화학공학소재연구정보센터
Langmuir, Vol.10, No.12, 4403-4408, 1994
Monte-Carlo Simulation of Inlayer Structure Formation in Thin Liquid-Films
The structure formation in free liquid films containing surfactant micelles or other colloidal particles is of fundamental importance in colloid and interface science and its applications. Experiments on thinning of single flat or curved symmetrical liquid films and asymmetrical or pseudoemulsion films formed from colloidal dispersions show that these films thin in a stepwise manner. We present here results of our grand-canonical-ensemble Monte Carlo simulations using both the hard sphere and Leonard-Jones potentials, which not only verify the presence of particle layering inside the free thinning films but also reveal for the first time that, depending on the film thickness and particle volume fraction, there exists within the particle layers, in the direction parallel to the film surfaces, an ordered 2-D hexagonal structure.
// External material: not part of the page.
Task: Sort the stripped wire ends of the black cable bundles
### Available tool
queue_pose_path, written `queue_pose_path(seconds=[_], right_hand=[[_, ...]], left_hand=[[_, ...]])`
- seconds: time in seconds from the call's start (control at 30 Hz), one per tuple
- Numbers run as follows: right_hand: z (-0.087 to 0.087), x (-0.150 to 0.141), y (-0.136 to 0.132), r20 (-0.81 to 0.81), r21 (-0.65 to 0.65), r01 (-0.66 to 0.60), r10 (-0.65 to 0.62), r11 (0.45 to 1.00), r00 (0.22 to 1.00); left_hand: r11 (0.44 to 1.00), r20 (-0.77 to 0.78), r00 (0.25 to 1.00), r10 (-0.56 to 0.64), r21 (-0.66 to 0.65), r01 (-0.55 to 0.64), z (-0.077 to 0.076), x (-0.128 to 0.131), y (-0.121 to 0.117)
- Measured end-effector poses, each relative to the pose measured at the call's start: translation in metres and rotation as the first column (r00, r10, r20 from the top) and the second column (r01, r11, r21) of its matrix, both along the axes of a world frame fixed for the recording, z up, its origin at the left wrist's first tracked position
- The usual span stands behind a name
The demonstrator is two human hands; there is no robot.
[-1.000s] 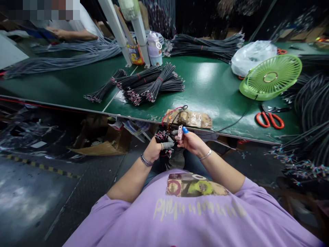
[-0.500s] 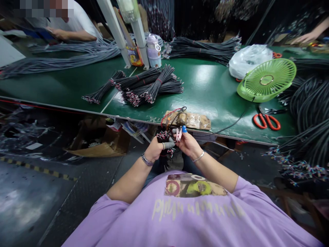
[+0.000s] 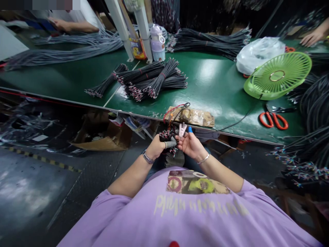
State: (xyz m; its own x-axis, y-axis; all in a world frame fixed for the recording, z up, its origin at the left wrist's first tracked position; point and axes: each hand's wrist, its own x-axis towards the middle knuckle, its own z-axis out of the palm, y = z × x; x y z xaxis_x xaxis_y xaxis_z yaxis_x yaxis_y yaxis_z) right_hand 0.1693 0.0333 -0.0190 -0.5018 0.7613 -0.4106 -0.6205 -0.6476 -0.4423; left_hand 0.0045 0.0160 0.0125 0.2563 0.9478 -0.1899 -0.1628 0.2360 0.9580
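Note:
My left hand is closed around a bundle of black cables with stripped red and white ends. Grey covers sit on its thumb and a fingertip. My right hand is just to the right, palm partly up, its blue-capped thumb raised apart from the fingers. Its fingertips reach the loose wire ends beside the left hand. A pale pink clip stands between the thumb and the left hand, below a taped wooden board with red and black leads. Whether the fingers touch the clip is unclear.
Tied black cable bundles lie on the green table. At right are a green fan, red-handled scissors and a plastic bag. A cardboard box stands below the edge. Co-workers' arms show at both far sides.
My right thumb has moved away from the pink clip and my right hand has opened. The left hand keeps the cable bundle. The whole view has shifted slightly.

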Motion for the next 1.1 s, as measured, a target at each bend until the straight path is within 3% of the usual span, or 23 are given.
queue_pose_path(seconds=[0.13,0.27,0.4,0.5,0.63,0.77,1.0,1.1], right_hand=[[-0.001,0.005,-0.014,-0.025,-0.079,-0.066,0.064,0.995,0.998],[-0.004,0.007,-0.025,0.024,-0.068,-0.113,0.115,0.991,0.993],[-0.004,0.005,-0.029,0.233,0.187,-0.057,0.012,0.981,0.972],[0.002,0.000,-0.026,0.409,0.408,-0.053,-0.131,0.911,0.903],[0.009,-0.006,-0.021,0.450,0.529,-0.061,-0.219,0.846,0.866],[0.008,-0.008,-0.019,0.480,0.548,-0.065,-0.249,0.834,0.841],[-0.005,-0.003,-0.019,0.423,0.405,0.018,-0.206,0.914,0.882],[-0.008,-0.001,-0.019,0.393,0.390,0.018,-0.184,0.920,0.901]], left_hand=[[0.999,-0.027,0.999,-0.025,-0.049,0.023,-0.003,0.002,-0.004],[0.998,-0.084,0.994,0.064,0.025,-0.062,-0.008,0.001,-0.003],[0.999,-0.115,0.993,0.040,0.036,-0.036,-0.009,0.000,-0.002],[1.000,-0.127,0.992,-0.008,0.023,0.011,-0.011,-0.001,-0.003],[0.998,-0.214,0.976,-0.035,0.040,0.045,-0.016,-0.001,-0.005],[0.999,-0.213,0.977,-0.031,0.020,0.036,-0.015,-0.001,-0.007],[0.997,-0.091,0.993,0.071,0.042,-0.067,-0.010,0.001,-0.009],[0.998,-0.074,0.995,0.062,0.025,-0.060,-0.011,0.002,-0.010]])
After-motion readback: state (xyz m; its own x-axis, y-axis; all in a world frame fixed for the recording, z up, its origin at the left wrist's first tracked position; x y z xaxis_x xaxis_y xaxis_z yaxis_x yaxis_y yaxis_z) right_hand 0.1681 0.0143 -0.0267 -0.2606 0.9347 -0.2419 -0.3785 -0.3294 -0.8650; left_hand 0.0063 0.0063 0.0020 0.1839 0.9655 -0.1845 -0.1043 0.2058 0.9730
The calculated, in-layer radial distribution functions show that the in-layer structure transition depends on the film thickness and the position of the layer inside the film. The sequence of the formation of microstructures in a thin film of fixed thickness with increasing particle concentration is found to be disorder --> layering --> inlayer ordering for the surface layers --> inlayer ordering for middle layers --> bulk type ordering. This ordering phenomenon in free liquid film is new. The formation of ordered structures inside the layers has practical implications for both theology of such films and the film stability and thereby the dispersion stability.